Anna

– ..Infatti questo è un pensiero sviluppato più da Hegel, che..
Mi ero persa qualche pezzo del discorso, gli voltavo le spalle stando al computer. Lentamente ho distolto l’attenzione dalla mia mail per connettermi al filo di parole tessuto dalla voce maschile dietro di me.
Mi sono girata. Parlava un signore alto e brizzolato, seduto al tavolo centrale della sala informatica semivuota. Davanti a lui, una donna dai tratti nordici gli rispondeva con accento straniero. Era sulla cinquantina, con corti capelli grigi e occhi vivissimi dentro orbite scavate, e si cullava placidamente su una carrozzina troppo larga.
Rimasi ad ascoltare gli ultimi pezzi della conversazione – piuttosto insolita, in un ambiente ospedaliero tutto preso da drammi personali e necessità pratiche impellenti.
– Insegna filosofia? – mi sono intromessa, quando ha smesso di parlare.
– No, altrimenti non mi piacerebbe così tanto – sorride.
In effetti.

Anna è olandese, ma da trent’anni abita in Calabria col marito ingegnere – e filosofo per passione. Lei ha vissuto tredici anni in una comunità di normodotati e disabili. Come fisioterapista.
Poi è stata colpita da un virus del midollo spinale – di quelli che prima ti paralizzano del tutto ma poi, di solito, ritorni almeno zoppicare – e per una sorte ironica è passata dall’altra parte della barricata.
Forse per questo – oltre che grazie a un male meno inappellabile di altri – emanava serena consapevolezza. E’ forse l’unica a cui ho sentito dichiarare con sicura tranquillità che non avrebbe più camminato come prima.

Una sera ho trovato chiusa la porta della biblioteca, subito accanto alla sala informatica; così l’ho aperta per controllare.
– Oh… scusate – ho detto ritirandomi in fretta.
– No no, entra pure!
Avevano acceso solo un neon. Nella mezza luce li ho visti seduti da parti opposte di un tavolino, di profilo contro l’ampia vetrata che dà sulle colline.
– Scusate, è che di solito la porta resta aperta e non capivo…
– Noi l’abbiamo trovata chiusa – mi ha spiegato Anna. – Tant’è che pensavamo di non poter entrare… ma ci siamo messi qui lo stesso, a guardare il paesaggio
– Prima abbiamo spento la luce per vedere meglio – ha aggiunto lui – era proprio bello, il sole che cala sulle colline innevate…

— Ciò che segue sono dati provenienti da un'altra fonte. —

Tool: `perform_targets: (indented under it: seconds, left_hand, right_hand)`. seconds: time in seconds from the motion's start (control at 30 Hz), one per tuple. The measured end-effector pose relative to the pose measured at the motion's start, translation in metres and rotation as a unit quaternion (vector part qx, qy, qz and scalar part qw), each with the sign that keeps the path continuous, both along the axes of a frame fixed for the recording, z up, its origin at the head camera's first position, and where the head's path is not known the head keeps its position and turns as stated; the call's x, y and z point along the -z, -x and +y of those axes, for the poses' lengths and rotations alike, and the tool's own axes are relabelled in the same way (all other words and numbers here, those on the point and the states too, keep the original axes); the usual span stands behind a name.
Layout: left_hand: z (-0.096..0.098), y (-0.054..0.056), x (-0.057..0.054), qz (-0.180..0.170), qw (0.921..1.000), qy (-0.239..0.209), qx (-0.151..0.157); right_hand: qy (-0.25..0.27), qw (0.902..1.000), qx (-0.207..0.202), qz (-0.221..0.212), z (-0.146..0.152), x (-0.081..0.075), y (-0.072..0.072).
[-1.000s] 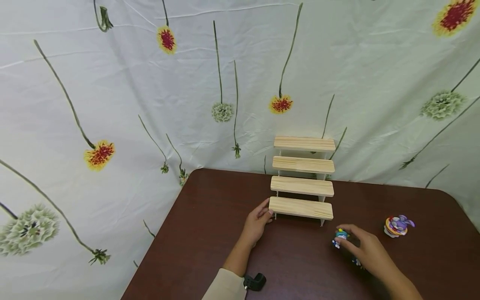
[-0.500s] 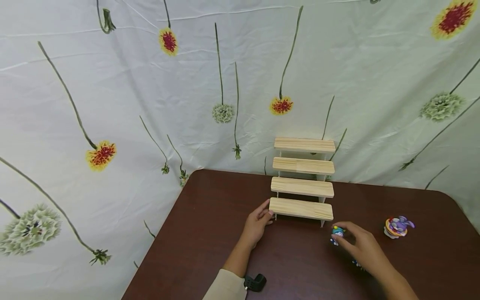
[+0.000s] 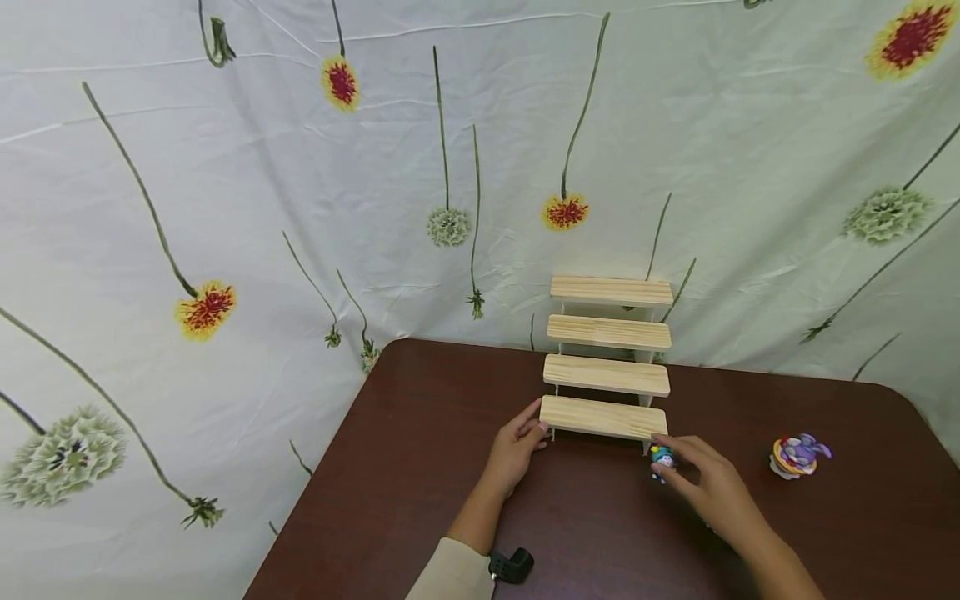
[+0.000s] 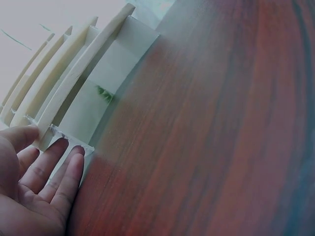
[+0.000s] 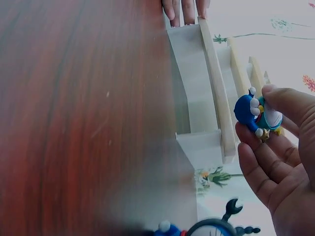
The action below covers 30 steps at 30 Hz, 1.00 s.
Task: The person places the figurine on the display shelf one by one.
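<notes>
A four-tier wooden display stand [image 3: 603, 417] with clear side supports stands at the table's back. My left hand [image 3: 512, 450] rests its fingertips against the left end of its lowest plank. In the left wrist view, the fingers [image 4: 42, 174] lie fairly straight beside the clear support. My right hand [image 3: 712, 483] pinches a small blue cartoon figurine [image 5: 256, 113] with a teal and white part between thumb and fingers. This figurine is just in front of the lowest plank's right corner, apart from the stand in the right wrist view.
A purple, long-eared figurine [image 3: 798, 454] in an orange-rimmed base stands at the table's right. Another blue figurine [image 5: 209, 228] shows at the right wrist view's bottom edge. Behind the dark wood table [image 3: 420, 467] hangs a flower-print cloth [image 3: 360, 183].
My right hand has moved left and slightly away from me, bringing the blue figurine closer to the stand's front right corner. My left hand stays at the stand's left end.
</notes>
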<state>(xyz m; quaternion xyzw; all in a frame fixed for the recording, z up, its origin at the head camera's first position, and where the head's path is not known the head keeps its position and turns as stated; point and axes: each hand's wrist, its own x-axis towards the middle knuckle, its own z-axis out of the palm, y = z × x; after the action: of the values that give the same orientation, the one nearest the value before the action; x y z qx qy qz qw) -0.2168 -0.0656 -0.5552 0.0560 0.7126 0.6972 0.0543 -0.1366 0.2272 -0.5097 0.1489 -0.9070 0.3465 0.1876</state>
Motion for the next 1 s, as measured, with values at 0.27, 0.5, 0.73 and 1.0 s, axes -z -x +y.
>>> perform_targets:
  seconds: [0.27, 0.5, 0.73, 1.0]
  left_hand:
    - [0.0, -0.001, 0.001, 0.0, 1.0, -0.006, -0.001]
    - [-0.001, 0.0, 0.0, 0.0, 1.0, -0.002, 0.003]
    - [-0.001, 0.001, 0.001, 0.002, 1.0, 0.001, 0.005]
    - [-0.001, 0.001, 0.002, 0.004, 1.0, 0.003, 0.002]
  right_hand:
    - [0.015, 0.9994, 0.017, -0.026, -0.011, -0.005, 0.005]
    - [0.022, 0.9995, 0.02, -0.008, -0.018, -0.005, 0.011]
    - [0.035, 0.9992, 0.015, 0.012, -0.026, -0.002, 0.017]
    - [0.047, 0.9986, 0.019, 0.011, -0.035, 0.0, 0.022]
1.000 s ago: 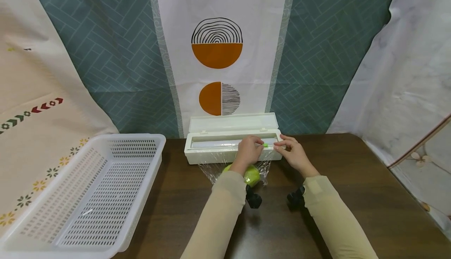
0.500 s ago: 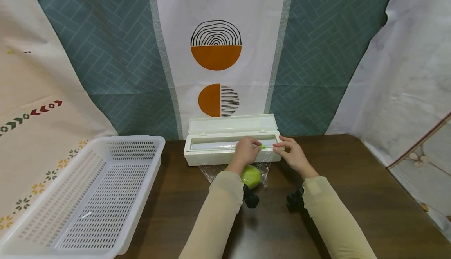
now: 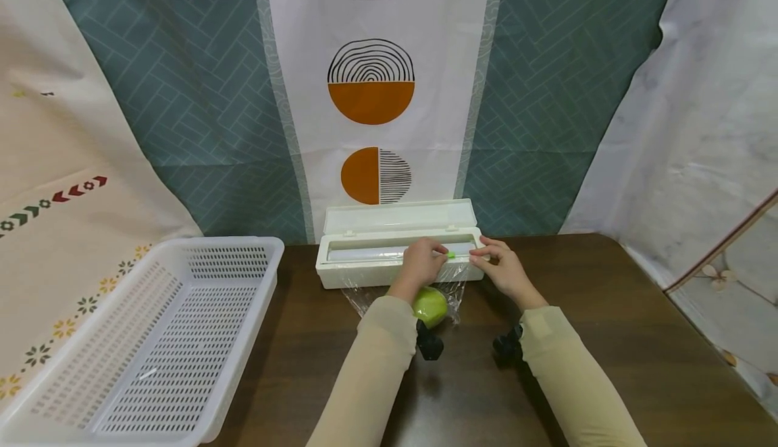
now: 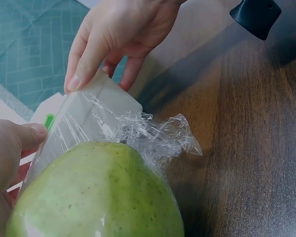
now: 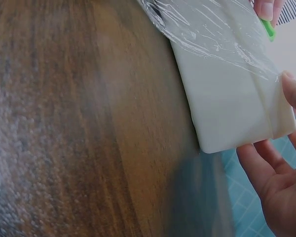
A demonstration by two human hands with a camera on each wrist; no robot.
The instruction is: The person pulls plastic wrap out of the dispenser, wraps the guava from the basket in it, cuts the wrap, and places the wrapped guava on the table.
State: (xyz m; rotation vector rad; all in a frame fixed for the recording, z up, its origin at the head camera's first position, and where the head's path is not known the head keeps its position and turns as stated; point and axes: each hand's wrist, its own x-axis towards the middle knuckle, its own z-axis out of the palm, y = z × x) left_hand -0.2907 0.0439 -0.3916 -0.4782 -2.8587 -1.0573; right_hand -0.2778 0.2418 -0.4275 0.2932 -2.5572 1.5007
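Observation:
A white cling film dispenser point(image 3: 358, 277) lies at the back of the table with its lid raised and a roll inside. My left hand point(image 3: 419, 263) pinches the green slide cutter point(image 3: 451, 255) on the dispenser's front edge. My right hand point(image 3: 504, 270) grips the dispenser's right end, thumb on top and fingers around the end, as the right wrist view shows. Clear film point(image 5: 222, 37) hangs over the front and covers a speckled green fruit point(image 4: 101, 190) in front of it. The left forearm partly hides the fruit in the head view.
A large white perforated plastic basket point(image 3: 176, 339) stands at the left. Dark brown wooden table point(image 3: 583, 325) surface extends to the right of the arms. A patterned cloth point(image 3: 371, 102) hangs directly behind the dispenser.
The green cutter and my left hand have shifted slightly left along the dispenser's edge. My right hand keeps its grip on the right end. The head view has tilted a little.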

Sembravano racchiusi in un’intima bolla di quieta eleganza e cortese semplicità. Ecco, ora non eravamo più in una stanza disordinata con un paio di scaffalature e dipinti del laboratorio sparsi ad asciugare; avevano evocato quantomento un tiepido salotto da tè morbidamente arredato.
Non mi restava che affondare su un divanetto, e farmi raccontare.